#### WHAT YOU HAVE TO DO
A faithful, complete copy of the records is required.

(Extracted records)
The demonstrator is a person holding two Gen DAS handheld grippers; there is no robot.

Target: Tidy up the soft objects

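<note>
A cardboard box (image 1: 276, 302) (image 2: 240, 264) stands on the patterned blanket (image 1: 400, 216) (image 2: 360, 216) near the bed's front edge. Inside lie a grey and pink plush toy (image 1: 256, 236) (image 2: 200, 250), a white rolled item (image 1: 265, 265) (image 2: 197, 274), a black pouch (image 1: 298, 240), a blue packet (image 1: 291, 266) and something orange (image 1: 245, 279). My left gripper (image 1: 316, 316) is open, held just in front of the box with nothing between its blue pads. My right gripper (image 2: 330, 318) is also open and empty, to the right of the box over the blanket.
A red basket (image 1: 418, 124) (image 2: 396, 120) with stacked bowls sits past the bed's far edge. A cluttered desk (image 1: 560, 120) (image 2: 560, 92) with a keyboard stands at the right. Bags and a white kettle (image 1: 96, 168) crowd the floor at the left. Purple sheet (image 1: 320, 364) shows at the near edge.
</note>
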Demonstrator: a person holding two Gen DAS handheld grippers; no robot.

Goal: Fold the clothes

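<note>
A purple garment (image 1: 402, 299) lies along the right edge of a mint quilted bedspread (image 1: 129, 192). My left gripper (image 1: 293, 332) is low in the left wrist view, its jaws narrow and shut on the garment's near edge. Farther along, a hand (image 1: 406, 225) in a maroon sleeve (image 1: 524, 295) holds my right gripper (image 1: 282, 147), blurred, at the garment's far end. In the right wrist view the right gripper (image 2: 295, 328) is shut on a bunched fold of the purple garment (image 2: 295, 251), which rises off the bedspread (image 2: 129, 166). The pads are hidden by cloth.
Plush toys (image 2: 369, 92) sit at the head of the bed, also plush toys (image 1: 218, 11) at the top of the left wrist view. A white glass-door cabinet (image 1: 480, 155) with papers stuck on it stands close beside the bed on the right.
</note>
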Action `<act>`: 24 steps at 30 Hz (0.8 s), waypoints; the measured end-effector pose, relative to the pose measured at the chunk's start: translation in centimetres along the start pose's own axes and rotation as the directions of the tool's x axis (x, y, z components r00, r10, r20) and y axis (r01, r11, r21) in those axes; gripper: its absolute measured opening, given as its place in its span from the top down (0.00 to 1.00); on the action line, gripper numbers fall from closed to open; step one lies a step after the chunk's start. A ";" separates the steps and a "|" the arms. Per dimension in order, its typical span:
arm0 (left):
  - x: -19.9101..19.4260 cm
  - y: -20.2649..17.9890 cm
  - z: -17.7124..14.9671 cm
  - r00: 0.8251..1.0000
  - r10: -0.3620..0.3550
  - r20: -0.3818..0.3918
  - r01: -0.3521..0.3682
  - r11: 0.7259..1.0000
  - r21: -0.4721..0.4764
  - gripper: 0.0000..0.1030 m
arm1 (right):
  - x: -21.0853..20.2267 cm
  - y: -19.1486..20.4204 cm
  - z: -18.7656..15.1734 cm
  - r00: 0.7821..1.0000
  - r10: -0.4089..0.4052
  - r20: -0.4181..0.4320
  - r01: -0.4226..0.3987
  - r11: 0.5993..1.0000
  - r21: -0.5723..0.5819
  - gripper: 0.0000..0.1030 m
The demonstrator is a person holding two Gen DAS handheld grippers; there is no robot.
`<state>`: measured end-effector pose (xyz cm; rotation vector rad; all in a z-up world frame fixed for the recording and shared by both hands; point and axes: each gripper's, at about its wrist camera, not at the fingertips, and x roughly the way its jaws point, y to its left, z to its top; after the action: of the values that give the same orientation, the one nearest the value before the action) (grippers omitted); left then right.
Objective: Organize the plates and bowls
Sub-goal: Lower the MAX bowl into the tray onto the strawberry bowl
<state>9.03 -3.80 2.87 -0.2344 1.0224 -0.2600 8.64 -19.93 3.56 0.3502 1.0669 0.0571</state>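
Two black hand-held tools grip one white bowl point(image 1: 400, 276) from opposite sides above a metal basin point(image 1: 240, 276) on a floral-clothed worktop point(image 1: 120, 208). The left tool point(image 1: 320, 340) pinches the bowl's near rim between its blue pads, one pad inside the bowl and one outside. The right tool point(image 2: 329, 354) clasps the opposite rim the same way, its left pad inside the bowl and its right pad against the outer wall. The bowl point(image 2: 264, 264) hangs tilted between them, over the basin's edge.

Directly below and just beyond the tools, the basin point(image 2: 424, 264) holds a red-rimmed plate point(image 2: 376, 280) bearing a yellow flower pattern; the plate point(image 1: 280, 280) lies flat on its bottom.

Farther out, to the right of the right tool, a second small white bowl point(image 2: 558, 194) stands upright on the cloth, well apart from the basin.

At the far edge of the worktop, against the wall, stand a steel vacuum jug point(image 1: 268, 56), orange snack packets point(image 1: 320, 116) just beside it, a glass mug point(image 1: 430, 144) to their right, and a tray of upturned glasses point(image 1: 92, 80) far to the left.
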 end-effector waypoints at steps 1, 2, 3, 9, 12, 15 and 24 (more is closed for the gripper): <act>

#### ANSWER SECTION
The demonstrator is a person holding two Gen DAS handheld grippers; there is no robot.

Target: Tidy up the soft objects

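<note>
A cardboard box (image 1: 276, 302) (image 2: 240, 264) stands on the patterned blanket (image 1: 400, 216) (image 2: 360, 216) near the bed's front edge. Inside lie a grey and pink plush toy (image 1: 256, 236) (image 2: 200, 250), a white rolled item (image 1: 265, 265) (image 2: 197, 274), a black pouch (image 1: 298, 240), a blue packet (image 1: 291, 266) and something orange (image 1: 245, 279). My left gripper (image 1: 316, 316) is open, held just in front of the box with nothing between its blue pads. My right gripper (image 2: 330, 318) is also open and empty, to the right of the box over the blanket.
A red basket (image 1: 418, 124) (image 2: 396, 120) with stacked bowls sits past the bed's far edge. A cluttered desk (image 1: 560, 120) (image 2: 560, 92) with a keyboard stands at the right. Bags and a white kettle (image 1: 96, 168) crowd the floor at the left. Purple sheet (image 1: 320, 364) shows at the near edge.
</note>
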Demonstrator: a person holding two Gen DAS handheld grippers; no robot.

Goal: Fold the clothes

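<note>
A purple garment (image 1: 402, 299) lies along the right edge of a mint quilted bedspread (image 1: 129, 192). My left gripper (image 1: 293, 332) is low in the left wrist view, its jaws narrow and shut on the garment's near edge. Farther along, a hand (image 1: 406, 225) in a maroon sleeve (image 1: 524, 295) holds my right gripper (image 1: 282, 147), blurred, at the garment's far end. In the right wrist view the right gripper (image 2: 295, 328) is shut on a bunched fold of the purple garment (image 2: 295, 251), which rises off the bedspread (image 2: 129, 166). The pads are hidden by cloth.
Plush toys (image 2: 369, 92) sit at the head of the bed, also plush toys (image 1: 218, 11) at the top of the left wrist view. A white glass-door cabinet (image 1: 480, 155) with papers stuck on it stands close beside the bed on the right.
</note>
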Action `<act>`: 24 steps at 30 Hz (0.8 s), waypoints; the measured end-effector pose, relative to the pose measured at the chunk's start: translation in centimetres along the start pose's own axes and rotation as the directions of the tool's x axis (x, y, z components r00, r10, r20) and y axis (r01, r11, r21) in those axes; gripper: its absolute measured opening, given as its place in its span from the top down (0.00 to 1.00); on the action line, gripper numbers fall from closed to open; step one lies a step after the chunk's start. A ";" separates the steps and a "|" the arms. Per dimension in order, its typical span:
arm0 (left):
  - x: -19.9101..19.4260 cm
  - y: -20.2649..17.9890 cm
  - z: -17.7124..14.9671 cm
  - r00: 0.8251..1.0000
  - r10: -0.3620..0.3550
  - r20: -0.3818..0.3918
  - r01: -0.3521..0.3682
  - r11: 0.7259..1.0000
  - r21: -0.4721..0.4764
  - gripper: 0.0000..0.1030 m
arm1 (right):
  - x: -21.0853..20.2267 cm
  - y: -19.1486..20.4204 cm
  - z: -18.7656..15.1734 cm
  - r00: 0.7821..1.0000
  - r10: -0.4089..0.4052
  - r20: -0.4181..0.4320
  - r01: -0.4226..0.3987
  - r11: 0.5993..1.0000
  - r21: -0.5723..0.5819
  - gripper: 0.0000..0.1030 m
The demonstrator is a person holding two Gen DAS handheld grippers; there is no robot.
`<state>`: measured end-effector pose (xyz cm; rotation vector rad; all in a z-up world frame fixed for the recording and shared by both hands; point and axes: each gripper's, at about its wrist camera, not at the fingertips, and x roughly the way its jaws point, y to its left, z to its top; after the action: of the values that give the same orientation, the one nearest the value before the action) (grippers omitted); left then right.
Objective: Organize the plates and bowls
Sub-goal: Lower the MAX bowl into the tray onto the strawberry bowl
<state>9.03 -3.80 2.87 -0.2344 1.0224 -0.2600 8.64 -19.93 3.56 0.3502 1.0669 0.0571</state>
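Two black hand-held tools grip one white bowl point(image 1: 400, 276) from opposite sides above a metal basin point(image 1: 240, 276) on a floral-clothed worktop point(image 1: 120, 208). The left tool point(image 1: 320, 340) pinches the bowl's near rim between its blue pads, one pad inside the bowl and one outside. The right tool point(image 2: 329, 354) clasps the opposite rim the same way, its left pad inside the bowl and its right pad against the outer wall. The bowl point(image 2: 264, 264) hangs tilted between them, over the basin's edge.

Directly below and just beyond the tools, the basin point(image 2: 424, 264) holds a red-rimmed plate point(image 2: 376, 280) bearing a yellow flower pattern; the plate point(image 1: 280, 280) lies flat on its bottom.

Farther out, to the right of the right tool, a second small white bowl point(image 2: 558, 194) stands upright on the cloth, well apart from the basin.

At the far edge of the worktop, against the wall, stand a steel vacuum jug point(image 1: 268, 56), orange snack packets point(image 1: 320, 116) just beside it, a glass mug point(image 1: 430, 144) to their right, and a tray of upturned glasses point(image 1: 92, 80) far to the left.
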 end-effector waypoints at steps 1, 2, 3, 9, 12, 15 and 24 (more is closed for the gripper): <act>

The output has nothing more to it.